If you haven't yet paid a visit to the Museum of the Moving Image in Astoria, get your lazy ass on the N train already!  I know, "That's all the way over in Queens!" you're saying to yourself.  Suck it up.  If I can commute to midtown everyday, you can drag your spoiled Manhattan attitude out to Astoria for one day.  You'll be rewarded with the coolest exhibit ever, Jim Henson's Fantastic World.

(right, Trish and I outside the mirrored museum doors)

On Sunday morning Trish and I actually managed to crawl out of bed before 10 AM so we could beat the afternoon museum rush.  First, we made a stop down the block at Brooklyn Bagel.  I always feel a pang of guilt upon entering the calculated quaintness of the franchise-perfect store.  When it first opened, I swore never to support the evil corporate machine.  Instead, I'd patronize our cute (but shabby) local mom and pop bagel shop.  "Screw 'the man'!" I exclaimed.  But alas, why does "the man" have to make such delicious bagels?

Seduced by Brooklyn Bagel's incredible reviews on yelp, I gave in to temptation one day and...well, as they say, the rest is history.  Damn you, yelp!

I do occasionally stop by the old mom and pop store to purchase a pity bagel.  Nothing like carbs and cream cheese to appease a guilty conscience.  Anyway, after a scrumptious toasted garlic-poppy seed Brooklyn bagel with sun-dried tomato and artichoke cream cheese, we were off to the museum.

For all my fellow 70s-babies, this exhibit is not to be missed.  The retrospective has original Muppets on display (including Miss Piggy in her wedding finery, left) plus storyboards, sketches and artwork by the one, the only, original Kermit, Jim Henson.  For you non-Muppet fans (i.e. soulless commie pinkos), the museum also has tons of movie memorabilia, set pieces, costumes, make-up and prosthetics on display.
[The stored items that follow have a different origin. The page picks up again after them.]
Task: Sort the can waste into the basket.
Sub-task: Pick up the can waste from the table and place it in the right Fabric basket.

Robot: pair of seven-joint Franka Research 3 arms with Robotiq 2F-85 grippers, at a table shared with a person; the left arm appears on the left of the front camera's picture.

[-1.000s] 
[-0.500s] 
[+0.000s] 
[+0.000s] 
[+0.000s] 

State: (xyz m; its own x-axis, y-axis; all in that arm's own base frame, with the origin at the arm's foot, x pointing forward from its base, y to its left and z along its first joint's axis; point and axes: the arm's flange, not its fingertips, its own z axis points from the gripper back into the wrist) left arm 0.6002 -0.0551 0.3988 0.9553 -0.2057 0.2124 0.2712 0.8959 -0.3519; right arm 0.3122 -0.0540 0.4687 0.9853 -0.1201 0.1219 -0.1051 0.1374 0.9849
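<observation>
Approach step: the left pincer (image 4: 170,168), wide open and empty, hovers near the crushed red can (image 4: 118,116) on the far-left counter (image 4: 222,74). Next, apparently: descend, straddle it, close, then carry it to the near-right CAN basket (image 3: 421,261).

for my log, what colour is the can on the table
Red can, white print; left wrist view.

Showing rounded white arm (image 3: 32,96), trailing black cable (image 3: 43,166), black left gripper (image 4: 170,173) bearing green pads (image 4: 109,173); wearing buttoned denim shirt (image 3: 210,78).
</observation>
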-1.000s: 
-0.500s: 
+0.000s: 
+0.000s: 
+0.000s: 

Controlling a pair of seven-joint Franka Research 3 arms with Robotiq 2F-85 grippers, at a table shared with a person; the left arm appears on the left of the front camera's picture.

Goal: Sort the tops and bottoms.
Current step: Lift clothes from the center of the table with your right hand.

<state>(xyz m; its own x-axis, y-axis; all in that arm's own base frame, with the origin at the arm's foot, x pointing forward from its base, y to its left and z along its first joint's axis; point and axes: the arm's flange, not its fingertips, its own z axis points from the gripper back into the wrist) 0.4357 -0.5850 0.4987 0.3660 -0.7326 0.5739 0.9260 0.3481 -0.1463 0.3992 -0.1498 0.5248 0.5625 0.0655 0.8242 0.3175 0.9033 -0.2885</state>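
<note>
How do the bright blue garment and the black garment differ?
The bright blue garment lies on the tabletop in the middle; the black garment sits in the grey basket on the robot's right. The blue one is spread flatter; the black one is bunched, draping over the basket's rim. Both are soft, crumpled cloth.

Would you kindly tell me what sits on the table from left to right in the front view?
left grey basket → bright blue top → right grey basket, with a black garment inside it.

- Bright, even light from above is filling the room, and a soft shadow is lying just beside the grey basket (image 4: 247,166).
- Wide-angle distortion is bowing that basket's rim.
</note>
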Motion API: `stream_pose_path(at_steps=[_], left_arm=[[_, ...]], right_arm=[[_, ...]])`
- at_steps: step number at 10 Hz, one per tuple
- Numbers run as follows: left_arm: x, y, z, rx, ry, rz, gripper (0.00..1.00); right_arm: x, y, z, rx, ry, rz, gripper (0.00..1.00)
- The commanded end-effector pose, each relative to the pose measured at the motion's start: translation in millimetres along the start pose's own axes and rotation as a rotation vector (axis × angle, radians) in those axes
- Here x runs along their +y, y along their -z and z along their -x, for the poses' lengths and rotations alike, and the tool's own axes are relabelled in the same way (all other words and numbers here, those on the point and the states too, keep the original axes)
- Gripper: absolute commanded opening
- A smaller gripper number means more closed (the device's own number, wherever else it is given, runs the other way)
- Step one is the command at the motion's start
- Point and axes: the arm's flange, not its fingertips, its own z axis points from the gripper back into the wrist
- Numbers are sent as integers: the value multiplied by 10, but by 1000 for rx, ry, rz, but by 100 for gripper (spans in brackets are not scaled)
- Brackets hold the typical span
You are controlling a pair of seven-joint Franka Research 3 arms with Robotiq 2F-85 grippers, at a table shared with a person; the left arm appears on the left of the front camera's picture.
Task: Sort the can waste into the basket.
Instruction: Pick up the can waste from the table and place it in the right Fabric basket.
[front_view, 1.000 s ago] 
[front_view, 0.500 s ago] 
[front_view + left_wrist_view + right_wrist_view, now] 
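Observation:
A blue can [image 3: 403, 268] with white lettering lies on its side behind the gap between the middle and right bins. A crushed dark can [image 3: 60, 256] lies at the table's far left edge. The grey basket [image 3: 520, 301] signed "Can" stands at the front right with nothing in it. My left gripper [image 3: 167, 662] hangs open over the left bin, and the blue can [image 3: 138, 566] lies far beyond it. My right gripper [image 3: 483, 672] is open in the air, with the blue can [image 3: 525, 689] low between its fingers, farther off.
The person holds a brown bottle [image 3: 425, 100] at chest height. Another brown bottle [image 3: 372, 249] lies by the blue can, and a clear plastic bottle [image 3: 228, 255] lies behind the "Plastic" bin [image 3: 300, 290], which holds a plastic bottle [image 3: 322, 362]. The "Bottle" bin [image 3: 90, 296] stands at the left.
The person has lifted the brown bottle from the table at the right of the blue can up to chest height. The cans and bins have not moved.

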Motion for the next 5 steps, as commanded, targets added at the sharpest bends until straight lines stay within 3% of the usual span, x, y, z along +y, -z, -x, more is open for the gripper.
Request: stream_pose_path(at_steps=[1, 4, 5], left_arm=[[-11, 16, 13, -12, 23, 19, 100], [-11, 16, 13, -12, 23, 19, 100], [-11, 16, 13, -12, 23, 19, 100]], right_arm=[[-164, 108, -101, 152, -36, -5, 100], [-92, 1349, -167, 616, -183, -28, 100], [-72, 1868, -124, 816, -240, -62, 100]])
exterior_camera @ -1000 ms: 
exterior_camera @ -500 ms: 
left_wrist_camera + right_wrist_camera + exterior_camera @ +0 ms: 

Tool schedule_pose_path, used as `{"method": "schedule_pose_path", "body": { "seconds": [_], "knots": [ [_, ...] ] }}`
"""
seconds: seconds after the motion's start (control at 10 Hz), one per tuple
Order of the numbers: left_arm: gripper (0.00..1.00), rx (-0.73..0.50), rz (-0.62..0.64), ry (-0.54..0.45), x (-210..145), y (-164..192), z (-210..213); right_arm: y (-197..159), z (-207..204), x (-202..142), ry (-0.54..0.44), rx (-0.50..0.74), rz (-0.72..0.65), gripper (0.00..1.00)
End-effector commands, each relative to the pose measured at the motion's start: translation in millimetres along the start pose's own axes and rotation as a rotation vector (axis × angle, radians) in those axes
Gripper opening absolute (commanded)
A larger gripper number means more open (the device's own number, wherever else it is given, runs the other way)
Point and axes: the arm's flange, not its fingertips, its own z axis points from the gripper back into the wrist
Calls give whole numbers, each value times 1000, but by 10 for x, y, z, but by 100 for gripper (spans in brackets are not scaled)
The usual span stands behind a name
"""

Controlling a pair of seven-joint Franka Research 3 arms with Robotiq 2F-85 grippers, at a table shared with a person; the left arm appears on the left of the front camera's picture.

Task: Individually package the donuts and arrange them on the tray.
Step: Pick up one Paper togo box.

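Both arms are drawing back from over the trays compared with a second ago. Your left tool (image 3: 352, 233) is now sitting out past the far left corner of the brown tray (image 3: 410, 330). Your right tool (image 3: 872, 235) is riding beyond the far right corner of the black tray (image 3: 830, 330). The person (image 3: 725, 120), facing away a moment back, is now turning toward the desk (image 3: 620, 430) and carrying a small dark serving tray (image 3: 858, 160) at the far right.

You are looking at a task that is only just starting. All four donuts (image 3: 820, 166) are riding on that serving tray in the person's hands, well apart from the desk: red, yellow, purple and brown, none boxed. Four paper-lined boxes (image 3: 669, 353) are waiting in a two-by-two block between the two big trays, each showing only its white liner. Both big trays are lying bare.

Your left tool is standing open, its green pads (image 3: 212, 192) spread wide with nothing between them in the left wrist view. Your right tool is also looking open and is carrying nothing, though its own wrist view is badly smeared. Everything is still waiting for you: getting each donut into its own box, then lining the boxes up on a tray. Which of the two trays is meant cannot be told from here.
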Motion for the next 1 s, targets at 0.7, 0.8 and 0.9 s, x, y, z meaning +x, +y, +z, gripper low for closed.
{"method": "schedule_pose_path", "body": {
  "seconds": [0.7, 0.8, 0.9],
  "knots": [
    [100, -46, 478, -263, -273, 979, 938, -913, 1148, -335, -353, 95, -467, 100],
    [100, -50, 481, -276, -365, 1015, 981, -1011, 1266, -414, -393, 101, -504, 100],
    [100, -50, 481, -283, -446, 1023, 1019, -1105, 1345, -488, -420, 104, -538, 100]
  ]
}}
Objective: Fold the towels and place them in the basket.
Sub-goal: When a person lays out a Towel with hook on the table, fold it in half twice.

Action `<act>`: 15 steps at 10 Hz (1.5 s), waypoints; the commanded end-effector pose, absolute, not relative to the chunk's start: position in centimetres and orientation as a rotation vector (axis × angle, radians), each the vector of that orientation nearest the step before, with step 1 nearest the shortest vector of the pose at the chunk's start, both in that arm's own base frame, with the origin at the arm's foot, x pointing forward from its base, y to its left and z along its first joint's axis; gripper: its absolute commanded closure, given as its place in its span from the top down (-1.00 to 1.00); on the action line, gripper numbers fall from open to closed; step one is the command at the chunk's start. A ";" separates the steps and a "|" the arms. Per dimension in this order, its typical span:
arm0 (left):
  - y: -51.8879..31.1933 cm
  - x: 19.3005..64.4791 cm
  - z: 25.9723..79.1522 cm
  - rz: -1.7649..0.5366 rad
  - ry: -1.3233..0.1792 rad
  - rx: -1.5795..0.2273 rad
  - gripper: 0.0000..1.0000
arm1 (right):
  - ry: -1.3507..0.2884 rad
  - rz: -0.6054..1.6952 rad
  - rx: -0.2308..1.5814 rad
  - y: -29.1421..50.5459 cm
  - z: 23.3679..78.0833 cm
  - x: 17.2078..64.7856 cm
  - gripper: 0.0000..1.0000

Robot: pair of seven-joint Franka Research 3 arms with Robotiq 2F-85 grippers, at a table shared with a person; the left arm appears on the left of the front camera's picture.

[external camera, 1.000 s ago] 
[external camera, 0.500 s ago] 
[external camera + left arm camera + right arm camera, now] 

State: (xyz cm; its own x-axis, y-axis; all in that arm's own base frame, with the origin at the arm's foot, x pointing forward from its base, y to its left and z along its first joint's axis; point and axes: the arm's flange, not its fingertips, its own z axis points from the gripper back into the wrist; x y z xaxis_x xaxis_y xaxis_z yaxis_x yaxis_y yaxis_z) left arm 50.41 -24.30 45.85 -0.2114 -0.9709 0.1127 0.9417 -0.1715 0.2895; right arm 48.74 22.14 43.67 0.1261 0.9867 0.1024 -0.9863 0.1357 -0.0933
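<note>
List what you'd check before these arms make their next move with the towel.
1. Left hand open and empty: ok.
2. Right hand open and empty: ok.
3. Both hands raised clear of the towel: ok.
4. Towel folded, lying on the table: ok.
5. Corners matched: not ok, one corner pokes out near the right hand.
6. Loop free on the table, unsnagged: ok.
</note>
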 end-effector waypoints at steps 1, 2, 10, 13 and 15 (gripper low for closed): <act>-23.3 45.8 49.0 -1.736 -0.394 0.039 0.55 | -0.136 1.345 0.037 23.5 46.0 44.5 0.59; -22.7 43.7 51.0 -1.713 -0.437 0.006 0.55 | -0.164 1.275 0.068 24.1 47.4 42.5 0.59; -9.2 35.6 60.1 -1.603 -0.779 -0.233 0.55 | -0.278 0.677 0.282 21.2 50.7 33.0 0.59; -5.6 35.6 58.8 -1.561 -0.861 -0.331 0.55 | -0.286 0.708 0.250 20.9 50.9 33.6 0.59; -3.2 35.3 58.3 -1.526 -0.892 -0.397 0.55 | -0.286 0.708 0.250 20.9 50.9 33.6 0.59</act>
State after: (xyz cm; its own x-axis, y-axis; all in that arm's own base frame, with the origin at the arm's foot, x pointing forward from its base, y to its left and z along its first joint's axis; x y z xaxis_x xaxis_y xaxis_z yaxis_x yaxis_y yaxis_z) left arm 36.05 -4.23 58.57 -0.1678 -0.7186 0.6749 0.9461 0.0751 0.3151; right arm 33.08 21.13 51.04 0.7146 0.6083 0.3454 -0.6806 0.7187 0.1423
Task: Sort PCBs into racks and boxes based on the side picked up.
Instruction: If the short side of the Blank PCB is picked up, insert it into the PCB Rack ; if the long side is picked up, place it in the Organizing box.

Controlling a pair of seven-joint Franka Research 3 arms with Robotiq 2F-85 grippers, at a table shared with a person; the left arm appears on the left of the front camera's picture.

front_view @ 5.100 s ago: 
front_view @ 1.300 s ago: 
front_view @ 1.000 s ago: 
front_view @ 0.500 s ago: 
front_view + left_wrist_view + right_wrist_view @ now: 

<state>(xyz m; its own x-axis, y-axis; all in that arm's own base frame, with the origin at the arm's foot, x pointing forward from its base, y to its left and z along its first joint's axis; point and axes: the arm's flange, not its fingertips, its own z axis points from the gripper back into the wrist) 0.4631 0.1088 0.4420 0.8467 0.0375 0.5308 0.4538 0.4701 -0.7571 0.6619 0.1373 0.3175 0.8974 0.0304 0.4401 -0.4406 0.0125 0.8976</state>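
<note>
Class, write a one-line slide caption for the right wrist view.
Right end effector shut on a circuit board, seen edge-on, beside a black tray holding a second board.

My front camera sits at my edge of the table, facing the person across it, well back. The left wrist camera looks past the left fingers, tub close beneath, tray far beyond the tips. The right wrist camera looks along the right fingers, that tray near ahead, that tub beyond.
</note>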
We ended our museum sojourn with a free screening of Jim Henson's trippy movie, The Dark Crystal.  For those of you too young to have seen it in the theatres, it's like a fucked-up Muppet version of the Lord of the Rings except with a much simpler plot.  Henson and his cohorts must have been smoking some seriously strong doobage in the 70s and 80s.

The movie viewing also gave us a chance to see the museum's cool, new, state-of-the-art movie theatre outfitted with seats and carpeting in our official conservatory color, Pineda teal.  As always, the Pinedas are on the cutting edge of fashion and technology.  Not.

For anyone interested, this Saturday and Sunday the museum is offering free screenings (with your $10 admission fee) of The Muppets Take Manhattan.  I'll be there with bells on!

Our summer-in-one-weekend ended at Five Napkin Burger, just across the street from the museum, where we were seated by the most mis-matched couple on (we think) was a second or third date.  Actually, now that I think of it, I bet it was totally a post one-night stand meal!  One was super cute and put together while the other was a bit on the grungy side and sporting a homeless chic look (unshaven, worn t-shirt full of holes, etc. a la Derelicte).  They obviously weren't complete strangers, but they didn't really know much about each other from what I could overhear from their conversation.  And yes, if you sit next to me at a restaurant, I will totally eavesdrop on your conversation. 

(left, Trish's eggs benedict sliders and my breakfast burger).

I almost forgot about the delish new cupcake place Trish and I discovered near New World Stages on our way to Rent, Donna Bell's Bake Shop.  It opened only a few months ago and bills itself as a Southern bakery.  Trish and I are on opposite ends of the cupcake icing spectrum.  She likes butter icing (i.e. a stick of butter with food coloring) and I like the sugary, almost crunchy, wedding cake type icing.  Donna Bell's has the latter.  So while I have a new favorite, Trish is still a staunch Cupcake Cafe supporter.  Yes, Cupcake Cafe's cupcakes are much prettier, but hey, looks aren't everything.  Oh well, more Donna Bell's cupcakes for me.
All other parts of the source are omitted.